Do we really
know the truth about Antidepressants?
Newswise — Following last week’s study
suggesting that new generation
antidepressants aren’t all they’re cracked
up to be, a special report in this week’s
BMJ asks do we really know the truth about
antidepressants? Or statins? Or any other
drug on the market?
Lack of access to data is an ongoing problem
in the United States, despite passage of the
Food and Drug Administration Amendments Act
(FDAAA) of 2007, which requires clinical
trials to be registered in a public
database, write journalists Jeanne Lenzer
and Shannon Brownlee.
Although it’s a positive step towards
greater transparency, the act may not reduce
the likelihood of dangerous or ineffective
drugs remaining on the market as much as
some people might have hoped, they warn.
For example, not all trials have to be
registered and access to full data is also
constrained by trade secrecy laws.
To overcome this, researchers often request
data under the Freedom of Information Act,
but various rules can still prevent full
access to underlying results.
Trade secrecy laws, for example, permit
companies to withhold all information about
drugs that do not win approval for a new
indication, even when the drug is already on
the market for other indications.
Such data are protected as trade secrets so
that drug companies aren’t put at a
“competitive disadvantage” when other
companies, learning of the initial studies,
aren’t forced to expend the same “wasted
efforts.”
This was the case with valdecoxib, a COX 2
inhibitor that failed to gain FDA approval
to treat acute pain in 2001.
As a result, some of the trial information
was withdrawn from the FDA website, leaving
researchers and the public in the dark about
possible side effects.
But it is precisely these failed trials that
should be made public, argue the authors.
One suggestion is to make the FDA database
available to researchers.

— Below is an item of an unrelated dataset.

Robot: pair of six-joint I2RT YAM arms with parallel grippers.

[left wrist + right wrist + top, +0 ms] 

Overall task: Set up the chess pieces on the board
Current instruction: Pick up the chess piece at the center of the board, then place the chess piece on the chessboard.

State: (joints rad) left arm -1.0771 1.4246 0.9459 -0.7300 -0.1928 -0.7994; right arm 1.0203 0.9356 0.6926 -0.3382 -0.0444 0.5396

The FDA says that
it is far too onerous to put all its
material online.
But, as a number of experts have pointed
out, the burden on the FDA from future
Freedom of Information requests would be
lessened if it posted all its data.
Ultimately, redacting clinical information
from studies, forcing companies to expend
“wasted efforts,” and failing to insist that
data derived from trial participants be
placed in the public domain simply cannot be
reconciled with what is in the public
interest, write the authors.
Trial participants, as well as patients who
take drugs and doctors who prescribe them,
deserve nothing less than the assurance that
all the news – not just the good news – has
been carefully assessed, they conclude.
An editorial, also published in this week’s
BMJ, suggests that before we embrace any
treatment as first line, it is prudent to
ask whether its efficacy is beyond question.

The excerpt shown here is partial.